_INSTRUCTIONS TO FOLLOW_
Taking the line that contains "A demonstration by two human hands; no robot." as the first, copy each line exactly up to and including the last line below.
----------
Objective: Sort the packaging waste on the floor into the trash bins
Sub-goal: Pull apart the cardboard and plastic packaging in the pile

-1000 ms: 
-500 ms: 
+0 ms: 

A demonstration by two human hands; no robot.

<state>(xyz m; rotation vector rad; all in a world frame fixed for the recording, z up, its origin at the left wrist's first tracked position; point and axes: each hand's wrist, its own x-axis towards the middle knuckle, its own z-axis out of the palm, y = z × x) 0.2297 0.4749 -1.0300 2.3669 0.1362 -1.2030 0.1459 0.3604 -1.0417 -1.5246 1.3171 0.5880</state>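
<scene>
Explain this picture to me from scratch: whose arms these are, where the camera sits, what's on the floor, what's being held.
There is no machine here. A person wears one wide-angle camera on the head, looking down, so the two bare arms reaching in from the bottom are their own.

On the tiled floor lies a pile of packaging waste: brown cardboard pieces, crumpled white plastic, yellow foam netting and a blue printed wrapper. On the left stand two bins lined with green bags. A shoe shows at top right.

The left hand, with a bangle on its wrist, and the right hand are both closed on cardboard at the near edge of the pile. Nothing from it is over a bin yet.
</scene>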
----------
_OUTPUT FOR THIS TASK_
A demonstration by two human hands; no robot.

<state>(xyz m; rotation vector rad; all in a world frame fixed for the recording, z up, its origin at the left wrist's first tracked position; point and axes: each hand's wrist, its own x-axis towards the middle knuckle, its own z-axis out of the palm, y = z × x) 0.2297 0.4749 -1.0300 2.3669 0.1362 -1.2030 0.1459 0.3604 -1.0417 -1.5246 1.3171 0.5880</state>
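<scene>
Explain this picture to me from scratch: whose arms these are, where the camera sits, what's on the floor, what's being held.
There is no machine here. A person wears one wide-angle camera on the head, looking down, so the two bare arms reaching in from the bottom are their own.

On the tiled floor lies a pile of packaging waste: brown cardboard pieces, crumpled white plastic, yellow foam netting and a blue printed wrapper. On the left stand two bins lined with green bags. A shoe shows at top right.

The left hand, with a bangle on its wrist, and the right hand are both closed on cardboard at the near edge of the pile. Nothing from it is over a bin yet.
</scene>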

Now the exercise is finished.